Programming

Mobile Ready for Primetime, But TV Still King

Echoing common refrain, researchers at B&C/Multichannel News event want data to monetize cross-platform content, viewership 3/24/2010 02:23:00 PM Eastern

While video continues to be watched overwhelmingly on
traditional TV screens, mobile and Internet viewership is making cross-platform
interactivity part of mainstream media consumption, said a group of panelists
at the B&C/Multichannel News "TV
Everywhere & Anywhere" breakfast event March 24 at the Grand Hyatt in New York.

"Mobile
is really ready for primetime," said NBC Universal Research and Media Development
President Alan Wurtzel during a panel discussion on programming, moderated by Multichannel News Editor-in-Chief Mark
Robichaux. 

Wurtzel used NBC's recent Olympics coverage as a research
lab to look into how consumers are using media across multiple platforms. 

"The Olympics is an extraordinary opportunity for us to do
research," he said.  "We've always used
this to really try to get some insights."

Though Olympics viewership is not a completely accurate
indicator of day-to-day viewing patterns, Wurtzel had a few key takeaways from
his research.  The growth of mobile usage
has increased significantly, he said--70% of people using NBC's Olympic mobile WAP
site had not accessed it during the Beijing Olympics just a year and a half
ago.

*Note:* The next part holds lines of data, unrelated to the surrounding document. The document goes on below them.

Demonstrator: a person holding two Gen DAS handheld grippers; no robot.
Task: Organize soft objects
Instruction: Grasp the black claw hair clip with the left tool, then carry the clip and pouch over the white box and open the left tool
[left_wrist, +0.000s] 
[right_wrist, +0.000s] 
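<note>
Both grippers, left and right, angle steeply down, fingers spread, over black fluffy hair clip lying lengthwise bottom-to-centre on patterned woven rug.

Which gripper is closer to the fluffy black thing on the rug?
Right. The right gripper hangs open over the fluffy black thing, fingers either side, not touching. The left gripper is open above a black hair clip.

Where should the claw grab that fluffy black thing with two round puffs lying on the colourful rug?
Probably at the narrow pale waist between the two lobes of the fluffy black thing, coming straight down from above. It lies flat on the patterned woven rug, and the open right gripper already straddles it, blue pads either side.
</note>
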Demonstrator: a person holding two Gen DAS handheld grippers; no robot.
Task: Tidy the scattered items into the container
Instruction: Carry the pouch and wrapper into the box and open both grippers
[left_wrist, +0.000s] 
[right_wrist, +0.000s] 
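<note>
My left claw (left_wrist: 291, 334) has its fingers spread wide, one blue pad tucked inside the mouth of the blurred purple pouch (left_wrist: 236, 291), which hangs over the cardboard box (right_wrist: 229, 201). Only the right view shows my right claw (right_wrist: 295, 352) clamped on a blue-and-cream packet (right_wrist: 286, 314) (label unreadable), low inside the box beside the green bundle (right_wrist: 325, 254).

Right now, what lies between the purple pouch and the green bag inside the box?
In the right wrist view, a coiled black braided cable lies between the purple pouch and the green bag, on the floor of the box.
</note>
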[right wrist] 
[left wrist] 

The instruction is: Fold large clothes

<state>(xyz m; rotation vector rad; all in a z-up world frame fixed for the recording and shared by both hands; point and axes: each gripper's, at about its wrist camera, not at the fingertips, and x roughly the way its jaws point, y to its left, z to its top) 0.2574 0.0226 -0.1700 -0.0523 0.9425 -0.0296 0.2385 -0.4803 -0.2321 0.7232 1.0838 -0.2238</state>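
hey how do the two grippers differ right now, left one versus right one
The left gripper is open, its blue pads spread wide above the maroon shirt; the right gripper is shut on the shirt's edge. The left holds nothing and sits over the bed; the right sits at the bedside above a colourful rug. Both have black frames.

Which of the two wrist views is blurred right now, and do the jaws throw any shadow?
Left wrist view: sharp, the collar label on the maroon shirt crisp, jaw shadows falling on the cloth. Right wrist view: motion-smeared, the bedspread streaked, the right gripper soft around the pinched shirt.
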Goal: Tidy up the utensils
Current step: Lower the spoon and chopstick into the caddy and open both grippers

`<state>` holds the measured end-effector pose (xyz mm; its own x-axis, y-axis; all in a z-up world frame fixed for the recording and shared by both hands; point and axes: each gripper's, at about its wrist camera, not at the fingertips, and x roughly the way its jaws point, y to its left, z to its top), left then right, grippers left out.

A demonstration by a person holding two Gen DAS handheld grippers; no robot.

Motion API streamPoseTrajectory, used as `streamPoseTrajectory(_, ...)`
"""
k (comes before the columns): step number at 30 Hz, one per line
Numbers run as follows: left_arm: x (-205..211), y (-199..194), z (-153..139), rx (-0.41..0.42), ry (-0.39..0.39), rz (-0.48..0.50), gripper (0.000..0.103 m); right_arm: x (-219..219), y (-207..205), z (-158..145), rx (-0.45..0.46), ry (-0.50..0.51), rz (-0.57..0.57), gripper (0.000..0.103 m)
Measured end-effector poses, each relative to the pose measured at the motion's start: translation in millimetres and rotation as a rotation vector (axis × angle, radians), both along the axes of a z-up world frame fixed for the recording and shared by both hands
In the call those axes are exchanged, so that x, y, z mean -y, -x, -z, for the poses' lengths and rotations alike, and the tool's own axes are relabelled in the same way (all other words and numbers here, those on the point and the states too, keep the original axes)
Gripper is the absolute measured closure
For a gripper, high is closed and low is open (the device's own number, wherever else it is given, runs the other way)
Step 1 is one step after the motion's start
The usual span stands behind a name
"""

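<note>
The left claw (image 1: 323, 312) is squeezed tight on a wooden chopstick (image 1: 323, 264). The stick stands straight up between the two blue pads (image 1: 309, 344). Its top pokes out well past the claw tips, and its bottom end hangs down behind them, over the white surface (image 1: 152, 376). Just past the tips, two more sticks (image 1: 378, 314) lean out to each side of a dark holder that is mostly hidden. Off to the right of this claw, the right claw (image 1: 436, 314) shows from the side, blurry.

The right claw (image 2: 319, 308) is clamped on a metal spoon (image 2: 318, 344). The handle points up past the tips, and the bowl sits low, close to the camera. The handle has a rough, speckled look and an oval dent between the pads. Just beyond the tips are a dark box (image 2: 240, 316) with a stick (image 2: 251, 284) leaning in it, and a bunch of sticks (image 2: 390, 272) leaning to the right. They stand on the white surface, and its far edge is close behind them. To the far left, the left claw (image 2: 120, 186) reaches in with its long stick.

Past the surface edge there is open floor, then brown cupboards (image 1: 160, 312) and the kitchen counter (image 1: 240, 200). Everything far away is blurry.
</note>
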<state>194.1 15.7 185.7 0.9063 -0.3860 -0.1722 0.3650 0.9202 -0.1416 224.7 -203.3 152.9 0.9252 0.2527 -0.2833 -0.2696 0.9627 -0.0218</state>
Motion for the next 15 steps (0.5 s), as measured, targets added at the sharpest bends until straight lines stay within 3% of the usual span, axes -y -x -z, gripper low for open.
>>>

A spike in viewers using multiple screens at once was also evident--49% of
people accessing Olympics-related content from a mobile device were also
watching the games on TV, according to NBCU's research.

"Simultaneous cross-platform use is very normal," Wurtzel
said. 

But while all of the multiplatform possibilities once made
researchers wonder if TV was becoming obsolete, the data shows the TV screen is
still by far the most-watched medium. While Robichaux cited a survey showing a
35% annual increase in hours spent watching video on the Internet, TV still
accounts for 97% of all video viewing. 

"TV still remains the king," Wurtzel said, adding that
mobile and Internet content was about "complimenting and supplementing" TV.

The key for networks and operators is to get value for the
content, wherever it is being watched. 

"What we see here is an evolution," said Nora Ryan,
strategic advisor at Epix, the multiplatform movie channel designed for
cross-platform viewing.  "We're seeing a
new opportunity to reach the next generation of television viewers." 

Rentrak Chief Research Operator Bruce Goerlich agreed with
Wurtzel that simultaneous viewing of the Olympics was a "harbinger" of
increased multi-screen viewing.  "Our
brains and wiring have changed," Goerlich said, referring to the pace that
television runs and the viewers ability to process information.  But, voicing a common refrain, Goerlich said
the only way to monetize the new media viewing experience is with adaptable
metrics.

Wurtzel said generating data from one person's multiplatform
viewing is a valuable breakdown for advertisers, but added, "To try to measure
the volume of these three platforms [TV, Internet and mobile] is very
daunting."

Still, the days of measuring ratings from a set-top box,
much like the days of only watching linear television, seem long gone.  "Give me a break," Wurtzel said.  "That is so over."